Pego a chave da moto.
— Ninguém encosta nela. — Minha voz desce. — Ninguém fala com ela. Ela fica lá até eu chegar.
(...)
Desço a viela sem pressa. O motor da moto ronca. No Vidigal, som também é linguagem.
Paro na barreira.
Desço.
E a menina tá ali.
Sozinha.
Loira. Vestido colado marcando o corpo, deslocada demais pro lugar. Uma mala numa mão, mochila pesada nas costas. Não anda. Não senta. Espera de cabeça baixa.
Meu olhar percorre o corpo e o rosto dela.
Roxo abaixo do olho.
Arranhões recentes nos braços.
Um corte com pontos perto da cabeça.
Meu corpo arrepiou novamente.

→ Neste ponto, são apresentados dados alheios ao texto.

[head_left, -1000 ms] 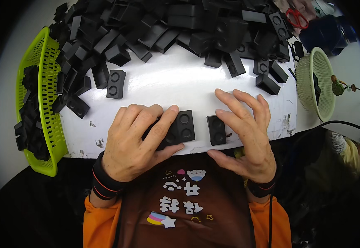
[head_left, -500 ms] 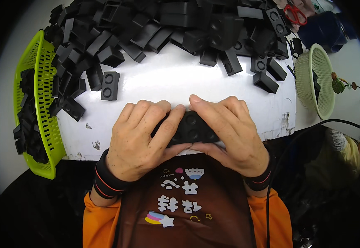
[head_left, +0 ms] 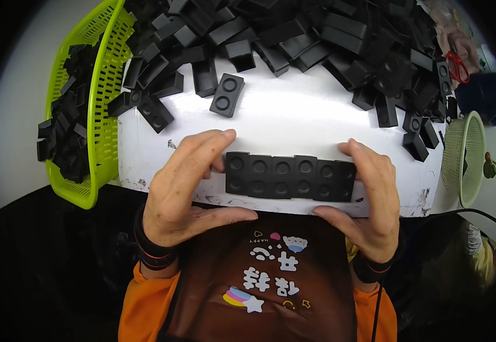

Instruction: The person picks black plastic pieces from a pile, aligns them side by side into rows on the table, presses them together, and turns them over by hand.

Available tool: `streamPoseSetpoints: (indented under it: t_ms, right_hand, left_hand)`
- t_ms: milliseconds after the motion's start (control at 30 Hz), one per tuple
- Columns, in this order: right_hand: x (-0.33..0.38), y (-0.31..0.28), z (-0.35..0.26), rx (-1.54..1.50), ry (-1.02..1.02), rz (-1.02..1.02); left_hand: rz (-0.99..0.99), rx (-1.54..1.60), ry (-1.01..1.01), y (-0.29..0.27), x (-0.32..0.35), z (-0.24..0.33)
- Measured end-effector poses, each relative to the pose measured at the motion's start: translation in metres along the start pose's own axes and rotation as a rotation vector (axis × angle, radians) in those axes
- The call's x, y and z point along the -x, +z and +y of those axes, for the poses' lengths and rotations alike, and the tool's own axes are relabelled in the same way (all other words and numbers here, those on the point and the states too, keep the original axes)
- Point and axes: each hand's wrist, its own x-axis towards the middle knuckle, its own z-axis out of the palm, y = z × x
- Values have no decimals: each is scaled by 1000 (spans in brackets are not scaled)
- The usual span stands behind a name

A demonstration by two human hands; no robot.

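Several black blocks, each with two round marks on its face, stand side by side in a tight row near the front edge of the white work surface. My left hand lies just left of that row, fingers and thumb apart, holding nothing. At the opposite end is my right hand, also open, its fingers beside the last block; whether they touch it I cannot tell. A single matching block lies beyond my left hand, two round marks facing up.
A large heap of loose black blocks spreads across the back. On the left stands a lime-green basket with black pieces inside. A pale basket, red scissors and a black cable are on the right.
My hands have opened and drawn apart, uncovering the row of blocks that they were gripping between them. The whole view has shifted, so the heap and baskets appear further right.
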Motion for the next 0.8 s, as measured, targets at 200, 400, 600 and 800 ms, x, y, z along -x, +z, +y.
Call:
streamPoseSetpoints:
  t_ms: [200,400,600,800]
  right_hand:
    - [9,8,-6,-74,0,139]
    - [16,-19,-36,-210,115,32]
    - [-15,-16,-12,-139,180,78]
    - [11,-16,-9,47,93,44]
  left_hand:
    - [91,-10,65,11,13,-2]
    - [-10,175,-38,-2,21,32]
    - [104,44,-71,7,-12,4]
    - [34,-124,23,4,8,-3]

Mas agora, ela estava olhando pra mim.
— Tu não vai subir — digo, direto.
Ela me encara. Sustenta.
— Eu sei.
As palavras dela me pegaram de surpresa. Dou um passo à frente.
— Então por que ainda tá aqui?
— Porque se só você pode decidir — ela responde, firme. — Eu preciso falar com você.